Prompt | Repeat the data below in full and exactly.

Provided material section start

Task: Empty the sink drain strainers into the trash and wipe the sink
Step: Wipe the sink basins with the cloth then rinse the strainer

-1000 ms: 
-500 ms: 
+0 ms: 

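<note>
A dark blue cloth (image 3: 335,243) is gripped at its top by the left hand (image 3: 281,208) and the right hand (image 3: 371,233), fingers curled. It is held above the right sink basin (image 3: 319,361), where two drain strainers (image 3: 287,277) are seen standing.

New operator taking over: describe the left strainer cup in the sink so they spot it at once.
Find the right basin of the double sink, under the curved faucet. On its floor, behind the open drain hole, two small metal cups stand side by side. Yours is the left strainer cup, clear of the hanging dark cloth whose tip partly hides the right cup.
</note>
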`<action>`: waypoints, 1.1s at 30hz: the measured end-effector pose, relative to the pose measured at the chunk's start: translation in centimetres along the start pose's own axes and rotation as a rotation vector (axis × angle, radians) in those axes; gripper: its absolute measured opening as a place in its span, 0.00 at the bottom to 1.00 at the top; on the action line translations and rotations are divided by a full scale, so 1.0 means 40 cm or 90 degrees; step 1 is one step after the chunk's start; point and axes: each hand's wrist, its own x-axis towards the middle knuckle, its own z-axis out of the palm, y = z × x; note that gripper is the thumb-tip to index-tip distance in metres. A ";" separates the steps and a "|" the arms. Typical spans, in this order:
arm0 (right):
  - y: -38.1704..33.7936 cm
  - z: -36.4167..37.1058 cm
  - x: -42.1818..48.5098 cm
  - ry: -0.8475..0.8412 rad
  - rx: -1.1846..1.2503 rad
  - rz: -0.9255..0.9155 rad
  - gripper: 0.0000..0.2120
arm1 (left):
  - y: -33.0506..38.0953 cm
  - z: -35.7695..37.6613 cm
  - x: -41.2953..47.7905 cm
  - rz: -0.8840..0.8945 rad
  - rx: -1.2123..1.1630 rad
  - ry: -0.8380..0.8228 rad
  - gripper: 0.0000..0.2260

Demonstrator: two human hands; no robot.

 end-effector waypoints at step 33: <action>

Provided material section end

Task output |
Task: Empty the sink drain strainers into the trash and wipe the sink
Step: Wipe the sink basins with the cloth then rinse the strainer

-1000 ms: 
-500 ms: 
+0 ms: 

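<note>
A dark blue cloth (image 3: 335,243) is gripped at its top by the left hand (image 3: 281,208) and the right hand (image 3: 371,233), fingers curled. It is held above the right sink basin (image 3: 319,361), where two drain strainers (image 3: 287,277) are seen standing.

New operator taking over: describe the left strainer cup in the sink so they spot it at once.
Find the right basin of the double sink, under the curved faucet. On its floor, behind the open drain hole, two small metal cups stand side by side. Yours is the left strainer cup, clear of the hanging dark cloth whose tip partly hides the right cup.
</note>
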`<action>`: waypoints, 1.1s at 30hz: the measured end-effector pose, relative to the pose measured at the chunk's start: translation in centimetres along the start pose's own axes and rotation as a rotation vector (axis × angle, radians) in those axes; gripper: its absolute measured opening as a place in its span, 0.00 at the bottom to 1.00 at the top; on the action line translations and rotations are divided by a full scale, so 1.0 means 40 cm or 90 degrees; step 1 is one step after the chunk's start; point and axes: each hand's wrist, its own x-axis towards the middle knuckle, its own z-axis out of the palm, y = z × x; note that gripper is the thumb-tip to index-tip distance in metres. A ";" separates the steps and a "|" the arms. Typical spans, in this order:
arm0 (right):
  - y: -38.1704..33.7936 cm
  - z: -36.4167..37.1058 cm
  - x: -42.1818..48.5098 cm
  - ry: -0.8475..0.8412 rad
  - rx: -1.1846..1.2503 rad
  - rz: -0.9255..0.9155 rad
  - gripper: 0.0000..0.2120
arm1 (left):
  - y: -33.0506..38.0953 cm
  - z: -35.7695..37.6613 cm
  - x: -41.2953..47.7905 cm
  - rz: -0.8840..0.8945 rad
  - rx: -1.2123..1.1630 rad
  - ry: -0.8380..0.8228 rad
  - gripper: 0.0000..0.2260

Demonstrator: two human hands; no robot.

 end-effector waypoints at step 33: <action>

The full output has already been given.